ECT-based AI DeepLearning Evaluation for Determination of Surface Layer Properties

Presentation Description

In the trend towards resource conservation, lightweight construction, and electromobility, there are increasing demands on the material properties and quality of critical components, in addition to the requirement for error-free production. Besides fatigue strength, a stress-oriented heat treatment of the surface layers of functional surfaces must ensure that components withstand high static and dynamic loads. The process-integrated, necessarily non-destructive AI based determination of surface layer properties, such as surface hardness and case hardening depth, is becoming increasingly important in quality assurance outside the laboratory.

An initial application is the testing of constant velocity joints, whose shafts in electric cars are now subjected to much greater loads than those known from internal combustion engines. Traditional sampling methods (destructive laboratory preparation for hardness depth determination) are reaching their limits, which an efficient 100% inline non-destructive method can overcome.

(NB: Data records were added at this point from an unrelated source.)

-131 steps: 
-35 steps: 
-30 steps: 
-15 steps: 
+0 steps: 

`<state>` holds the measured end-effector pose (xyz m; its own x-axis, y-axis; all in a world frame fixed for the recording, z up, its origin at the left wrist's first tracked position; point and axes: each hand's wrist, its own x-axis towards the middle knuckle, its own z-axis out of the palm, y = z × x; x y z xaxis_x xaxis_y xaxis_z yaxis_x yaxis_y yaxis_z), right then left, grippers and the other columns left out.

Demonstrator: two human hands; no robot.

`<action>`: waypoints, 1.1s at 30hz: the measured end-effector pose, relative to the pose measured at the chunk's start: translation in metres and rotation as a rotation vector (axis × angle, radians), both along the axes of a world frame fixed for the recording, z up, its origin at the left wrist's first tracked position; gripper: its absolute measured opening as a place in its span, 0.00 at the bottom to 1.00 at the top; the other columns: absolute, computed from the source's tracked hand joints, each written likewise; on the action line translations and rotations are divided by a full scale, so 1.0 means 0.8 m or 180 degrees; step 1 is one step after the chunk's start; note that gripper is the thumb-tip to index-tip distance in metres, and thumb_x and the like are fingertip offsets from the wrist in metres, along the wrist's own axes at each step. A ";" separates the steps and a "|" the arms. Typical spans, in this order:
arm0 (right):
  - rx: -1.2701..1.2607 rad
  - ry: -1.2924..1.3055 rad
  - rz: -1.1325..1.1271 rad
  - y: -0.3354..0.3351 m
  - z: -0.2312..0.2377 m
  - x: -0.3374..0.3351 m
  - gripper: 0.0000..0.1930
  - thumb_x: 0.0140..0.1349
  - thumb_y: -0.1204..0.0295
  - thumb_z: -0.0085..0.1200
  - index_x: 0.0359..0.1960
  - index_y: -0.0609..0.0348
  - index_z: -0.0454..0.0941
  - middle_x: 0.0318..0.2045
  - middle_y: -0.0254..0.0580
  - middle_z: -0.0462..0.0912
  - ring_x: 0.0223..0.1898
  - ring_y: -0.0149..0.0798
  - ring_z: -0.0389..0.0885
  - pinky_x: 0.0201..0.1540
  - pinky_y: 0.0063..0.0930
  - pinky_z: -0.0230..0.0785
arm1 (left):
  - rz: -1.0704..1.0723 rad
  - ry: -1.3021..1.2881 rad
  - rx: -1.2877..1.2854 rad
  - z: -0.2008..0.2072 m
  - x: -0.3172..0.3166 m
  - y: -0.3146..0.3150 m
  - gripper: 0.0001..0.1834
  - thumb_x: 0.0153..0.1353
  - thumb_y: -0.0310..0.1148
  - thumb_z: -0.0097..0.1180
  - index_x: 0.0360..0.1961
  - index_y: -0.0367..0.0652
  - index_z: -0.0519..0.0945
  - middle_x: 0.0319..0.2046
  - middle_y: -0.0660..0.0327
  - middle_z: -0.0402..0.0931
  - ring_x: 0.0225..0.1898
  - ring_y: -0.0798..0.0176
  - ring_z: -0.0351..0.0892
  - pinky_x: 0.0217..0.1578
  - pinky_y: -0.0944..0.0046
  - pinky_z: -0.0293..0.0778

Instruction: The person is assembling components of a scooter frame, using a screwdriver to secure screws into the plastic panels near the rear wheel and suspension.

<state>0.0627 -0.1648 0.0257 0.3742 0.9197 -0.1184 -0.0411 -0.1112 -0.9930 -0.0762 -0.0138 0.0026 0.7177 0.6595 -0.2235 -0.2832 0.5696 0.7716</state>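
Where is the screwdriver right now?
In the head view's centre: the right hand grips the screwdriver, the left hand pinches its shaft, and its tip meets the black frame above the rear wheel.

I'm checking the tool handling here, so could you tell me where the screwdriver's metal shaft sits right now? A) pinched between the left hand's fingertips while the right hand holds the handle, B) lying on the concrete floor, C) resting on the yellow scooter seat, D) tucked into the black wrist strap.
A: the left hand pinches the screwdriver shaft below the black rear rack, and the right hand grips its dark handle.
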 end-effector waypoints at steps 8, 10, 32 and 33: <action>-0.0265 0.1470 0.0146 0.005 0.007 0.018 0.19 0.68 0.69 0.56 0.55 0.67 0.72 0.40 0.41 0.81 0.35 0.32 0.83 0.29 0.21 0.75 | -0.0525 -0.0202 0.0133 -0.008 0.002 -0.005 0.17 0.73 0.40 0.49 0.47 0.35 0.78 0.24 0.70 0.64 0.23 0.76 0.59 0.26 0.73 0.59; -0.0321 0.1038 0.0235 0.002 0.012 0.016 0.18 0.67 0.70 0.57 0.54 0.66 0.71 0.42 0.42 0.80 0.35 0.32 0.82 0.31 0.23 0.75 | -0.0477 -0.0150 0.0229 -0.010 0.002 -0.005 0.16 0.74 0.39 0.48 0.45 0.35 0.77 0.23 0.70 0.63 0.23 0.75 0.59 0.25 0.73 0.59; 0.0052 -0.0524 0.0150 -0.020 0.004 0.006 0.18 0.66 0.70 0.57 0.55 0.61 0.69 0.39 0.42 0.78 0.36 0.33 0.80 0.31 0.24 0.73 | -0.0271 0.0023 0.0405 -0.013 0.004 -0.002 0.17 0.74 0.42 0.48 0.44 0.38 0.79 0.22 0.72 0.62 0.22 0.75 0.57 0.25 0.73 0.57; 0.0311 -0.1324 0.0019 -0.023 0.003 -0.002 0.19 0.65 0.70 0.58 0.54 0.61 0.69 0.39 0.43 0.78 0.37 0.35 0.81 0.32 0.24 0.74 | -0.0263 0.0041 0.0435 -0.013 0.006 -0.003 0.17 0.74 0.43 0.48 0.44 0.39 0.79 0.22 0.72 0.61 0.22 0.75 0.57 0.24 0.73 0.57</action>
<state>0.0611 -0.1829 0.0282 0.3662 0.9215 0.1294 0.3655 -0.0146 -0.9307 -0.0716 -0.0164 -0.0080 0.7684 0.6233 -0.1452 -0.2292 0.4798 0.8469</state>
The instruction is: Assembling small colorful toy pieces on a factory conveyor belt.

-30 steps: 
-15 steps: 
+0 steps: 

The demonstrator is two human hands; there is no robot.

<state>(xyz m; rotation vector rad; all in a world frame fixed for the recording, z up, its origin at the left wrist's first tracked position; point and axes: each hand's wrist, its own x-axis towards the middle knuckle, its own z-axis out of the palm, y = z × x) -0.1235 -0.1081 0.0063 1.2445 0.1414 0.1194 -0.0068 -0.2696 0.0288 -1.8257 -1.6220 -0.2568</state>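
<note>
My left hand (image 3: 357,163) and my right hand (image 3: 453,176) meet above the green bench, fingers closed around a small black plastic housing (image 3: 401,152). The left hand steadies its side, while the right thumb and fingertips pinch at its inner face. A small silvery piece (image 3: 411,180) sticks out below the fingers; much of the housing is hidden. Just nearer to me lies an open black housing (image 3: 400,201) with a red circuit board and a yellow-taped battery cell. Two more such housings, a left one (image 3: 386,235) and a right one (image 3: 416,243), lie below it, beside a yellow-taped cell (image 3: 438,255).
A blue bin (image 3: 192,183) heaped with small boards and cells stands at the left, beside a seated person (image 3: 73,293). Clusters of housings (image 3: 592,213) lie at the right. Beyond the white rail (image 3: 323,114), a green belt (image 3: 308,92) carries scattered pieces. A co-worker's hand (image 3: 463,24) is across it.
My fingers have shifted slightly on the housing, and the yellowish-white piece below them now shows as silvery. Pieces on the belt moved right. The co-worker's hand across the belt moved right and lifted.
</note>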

For ferromagnetic components, the resulting eddy current signals reflect the physical material properties of the steel, such as electrical conductivity and magnetic properties. These are directly related to the mechanical-technological material properties. Through a multi-frequency testing (iPMFT) with simultaneous harmonic analysis (iSHA), the measurement effects can be separated, and by automatically varying the test frequency, additional information from different surface layer depths can be obtained. A subsequent deep learning AI evaluation provides reliable predictions of surface hardness and the achieved case hardening depth.

Short Course Description

Biography

Wolfgang Korpus is CTO of ibg NDT Technology Group. In the 1990s, Mr. Korpus started his career with a large German steel group, later changing focus to manufacturing technical capital equipment. Advancement resulted in Mr. Korpus named Managing Director, in 2010, of ibg Germany and in 2016, CEO for ibg Group. Today as CTO, Mr. Korpus is overseeing technology development in fields like AI and modern ECT for component testing. Most importantly, Mr. Korpus is a family man. He is married and has one child, a son. Mr. Korpus has a degree in electrical engineering and a Level III ECT.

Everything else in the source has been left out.